Afscheidsbrief aan ouders, broer en zusters

Amsterdam, 10 juni 1944 Lieve ouders, broer en zusters,
Het is reeds lang geleden dat ik U gezien en gesproken heb. In dien tusschentijd ben ik hier in Amsterdam gepakt voor illegaal werk waarvan jullie nog niets afweten. Vandaag ben ik ter dood veroordeeld en het vonnis zal misschien vanavond of morgenochtend voltrokken worden.
We zitten hier met 7 personen die dezelfde straf hebben waaronder een zekere Bair Reulen uit Roermond.

Lieve familie, ik hoop dat jullie alle kwaad vergeven wat ik U heb aangedaan. Ik had U dit niet mogen aandoen; maar ja men denkt daar niet aan voor het te laat is.
Lieve ouders, het spijt mij dat ik mij zoo jegens U misdragen heb, daar U toch zoo goed bent geweest en steeds hard voor me hebt gewerkt. Ik hoop dat Mathieu mij op zal volgen maar dan beter als ik het gedaan heb. Verder hoop ik dat U niet te veel om mij zult treuren, maar dat U nog lang en gelukkig moogt leven.

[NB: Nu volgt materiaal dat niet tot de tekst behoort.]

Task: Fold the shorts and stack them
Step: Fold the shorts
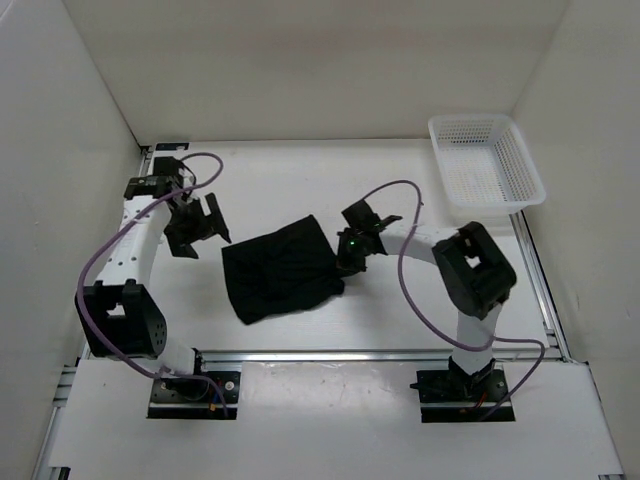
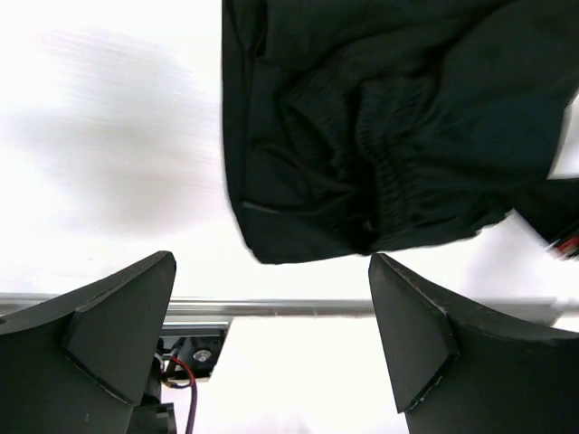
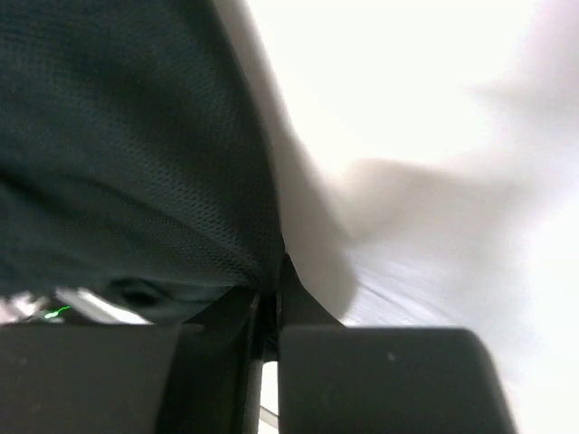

Lieve Mathieu, wees dapper en sla jij je goed door het leven; wees goed voor Vader en Moeder, en zorg dat ze niets tekort konen.

Lieve Lies, jij bent nu de oudste thuis, blijf veel thuis en neem mijn plaats als oudste in en laat Vader en Moeder niet met zorgen achter.
En nu mijn allerliefste kleine Truusje, voor jou zal het ook wel heel erg zijn maar wees dapper en huil maar niet maar bid voor mij hetgeen ik ook voor jou gedaan
heb en nog steeds doen zal. Ben maar nooit meer brutaal tegen Pa en Ma, maar steeds heel goed voor hen.
Lieve Familie, ik ben heel rustig en zal ook wel heel rustig den dood ingaan. Ik bid God dat ik een gelukkige, zalige dood mag hebben. Het heeft niet mogen zijn, dat ik in leven ben gebleven en dat ik zoo ver van huis sterven zal.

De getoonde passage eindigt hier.